- Church: Roman Catholic Church
- Appointed: 25 February 1965
- Term ended: 6 May 1965
- Successor: Antonio Riberi
- Previous post: Titular Archbishop of Gaudiaba (1965)

Orders
- Ordination: 13 June 1908 by Giacomo Maria Corna Pellegrini Spandre
- Consecration: 18 February 1965 by Luigi Morstabilini
- Created cardinal: 22 February 1965 by Pope Paul VI
- Rank: Cardinal-deacon

Personal details
- Born: Giulio Bevilacqua 14 November 1881 Isola della Scala, Kingdom of Italy
- Died: 6 May 1965 (aged 83) Brescia, Italy
- Buried: S. Antonio della Pace, Brescia, Italy
- Alma mater: University of Louvain
- Motto: Virtus in infirmitate
- Coat of arms: Giulio Bevilacqua's coat of arms

= Giulio Bevilacqua =

Giulio Bevilacqua, Orat (14 November 1881 – 6 May 1965) was an Italian prelate of the Catholic Church who devoted himself to pastoral work in Brescia and served as a military chaplain, known for his opposition to fascism. A few weeks before his death he was made an auxiliary bishop of Brescia and a cardinal. He was a teacher and spiritual confidant of Pope Paul VI.

==Biography==
Giulio Bevilacqua was born in Isola della Scala to a family of merchants. He studied at the University of Louvain in Belgium and the seminary in Brescia, and later entered the Oratory of Saint Philip Neri.

Bevilacqua was ordained to the priesthood on 13 June 1908, and then did pastoral work in Brescia until 1914. During World War I, he served as a chaplain to the Italian Army and was captured by Austrian forces in 1916. Following his release in 1918, he resumed his ministry in Brescia, where he became the spiritual director and a personal friend of Giovanni Battista Montini, the future Pope Paul VI, while the latter was a student.

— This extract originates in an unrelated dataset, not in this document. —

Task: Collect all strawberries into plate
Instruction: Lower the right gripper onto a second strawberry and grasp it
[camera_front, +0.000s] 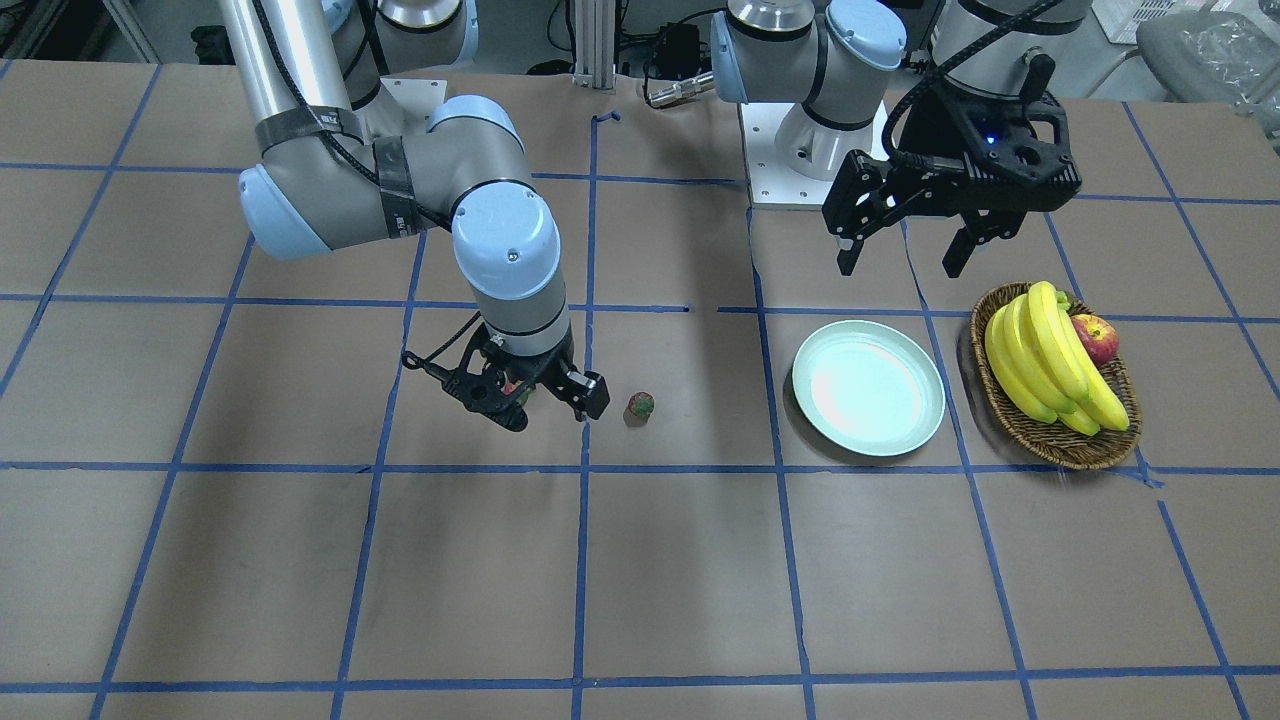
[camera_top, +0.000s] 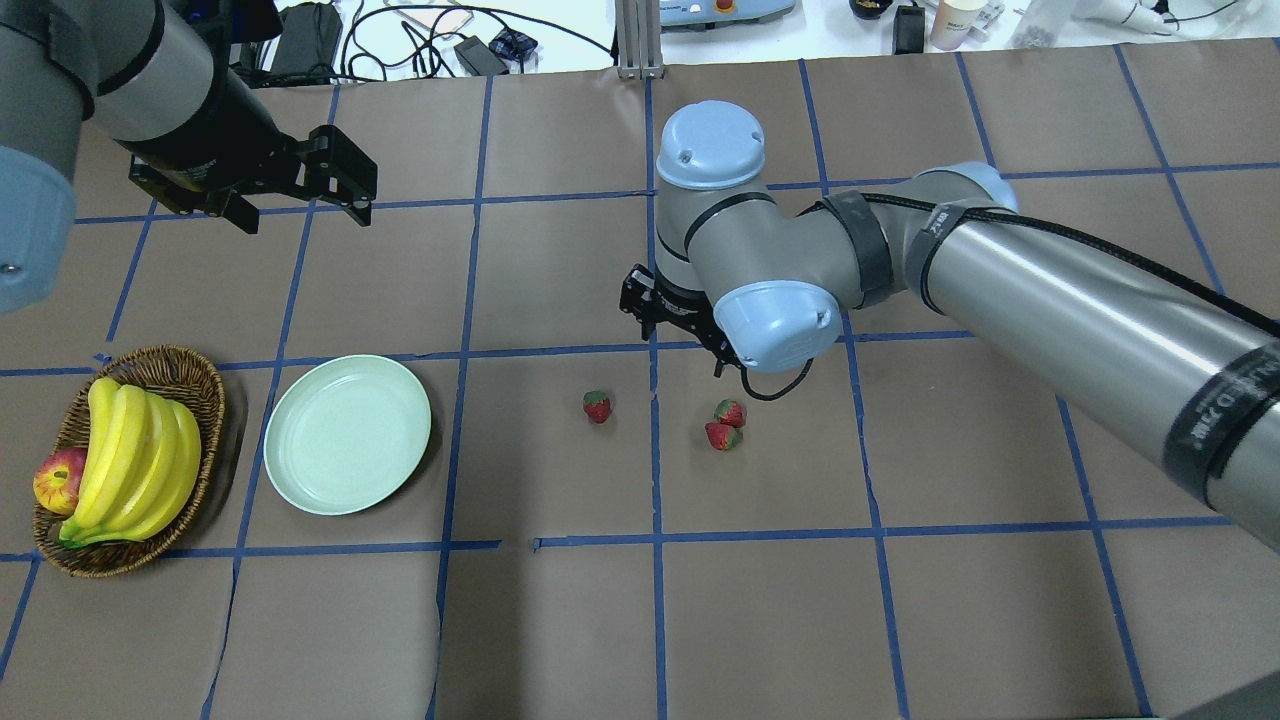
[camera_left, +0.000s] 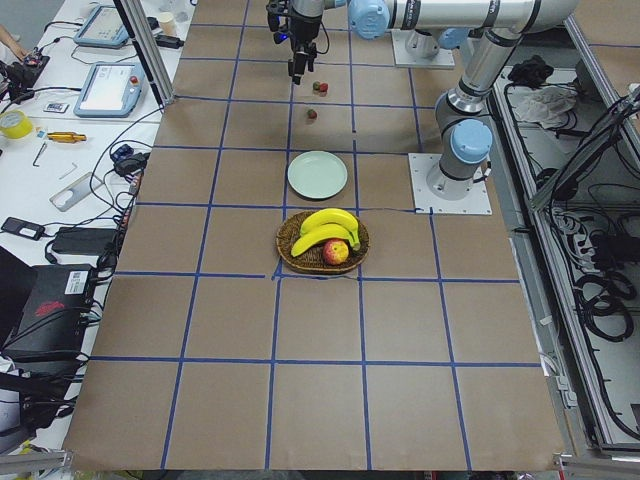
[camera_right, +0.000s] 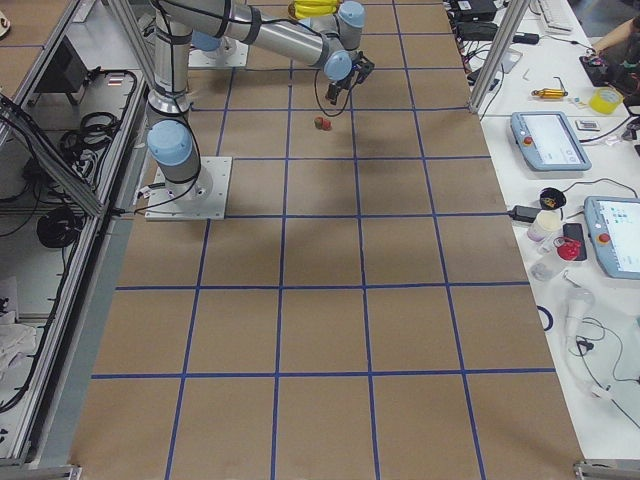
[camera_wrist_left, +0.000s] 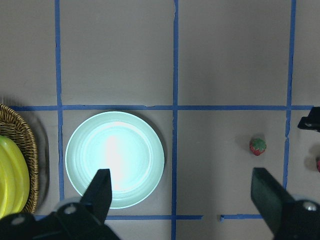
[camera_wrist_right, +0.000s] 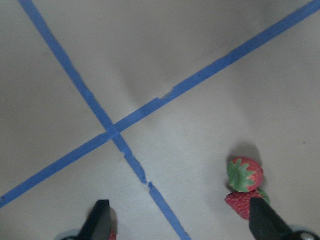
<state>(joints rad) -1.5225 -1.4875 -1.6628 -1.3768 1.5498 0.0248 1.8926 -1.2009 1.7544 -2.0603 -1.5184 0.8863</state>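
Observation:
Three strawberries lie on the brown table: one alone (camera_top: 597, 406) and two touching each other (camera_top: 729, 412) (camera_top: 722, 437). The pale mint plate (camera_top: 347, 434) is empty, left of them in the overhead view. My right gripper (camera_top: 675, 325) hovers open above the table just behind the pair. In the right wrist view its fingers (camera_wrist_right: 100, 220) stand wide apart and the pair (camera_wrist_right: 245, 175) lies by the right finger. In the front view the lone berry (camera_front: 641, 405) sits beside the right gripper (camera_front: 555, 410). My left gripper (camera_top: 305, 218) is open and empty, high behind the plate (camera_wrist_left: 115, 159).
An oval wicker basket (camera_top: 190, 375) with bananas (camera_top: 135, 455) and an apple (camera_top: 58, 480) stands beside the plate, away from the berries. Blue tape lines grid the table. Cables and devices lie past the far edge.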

He was made an official of the Vatican Secretariat of State for his protection against Fascist threats and lived in the Vatican from 1928 to 1933. He also did pastoral work in Rome during this time. He then returned to Brescia. During World War II, served as a chaplain on an Italian hospital ship.

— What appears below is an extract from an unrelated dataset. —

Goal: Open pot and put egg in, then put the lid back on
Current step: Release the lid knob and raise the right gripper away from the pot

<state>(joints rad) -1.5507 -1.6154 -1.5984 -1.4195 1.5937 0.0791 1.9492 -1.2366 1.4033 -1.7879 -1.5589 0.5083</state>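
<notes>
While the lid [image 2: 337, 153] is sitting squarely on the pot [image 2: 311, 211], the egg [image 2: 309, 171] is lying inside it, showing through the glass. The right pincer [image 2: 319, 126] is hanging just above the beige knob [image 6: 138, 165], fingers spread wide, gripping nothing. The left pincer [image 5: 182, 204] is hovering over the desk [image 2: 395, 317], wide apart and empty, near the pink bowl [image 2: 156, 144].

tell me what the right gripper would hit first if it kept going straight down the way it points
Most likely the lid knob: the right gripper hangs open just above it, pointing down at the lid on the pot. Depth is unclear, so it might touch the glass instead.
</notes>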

In 1964, he preached to Pope Paul and the small group of Church officials who were preparing to visit the Holy Land; he accompanied Pope Paul on that visit.

On 15 February 1965, Bevilacqua was appointed Auxiliary Bishop of Brescia and Titular Archbishop of Gaudiaba by Paul VI, in advance of his elevation to the College of Cardinals. He received his episcopal consecration on the following 18 February from Bishop Luigi Morstabilini, with Bishops Giuseppe Carraro and Carlo Manziana, Orat, serving as co-consecrators, in the basilica of Saints Faustus and Jovita.

Pope Paul created him Cardinal Deacon of San Girolamo della Carità in the consistory of 22 February of that year. By the special permission of the pope, Bevilacqua continued to serve as pastor of Sant'Antonio parish in Brescia. He assured his parishioners that he would also continue to wear a simple black cassock.

He died fifteen weeks later in Brescia on 6 May at the age of 83. He is buried in the church of Santa Maria della Pace.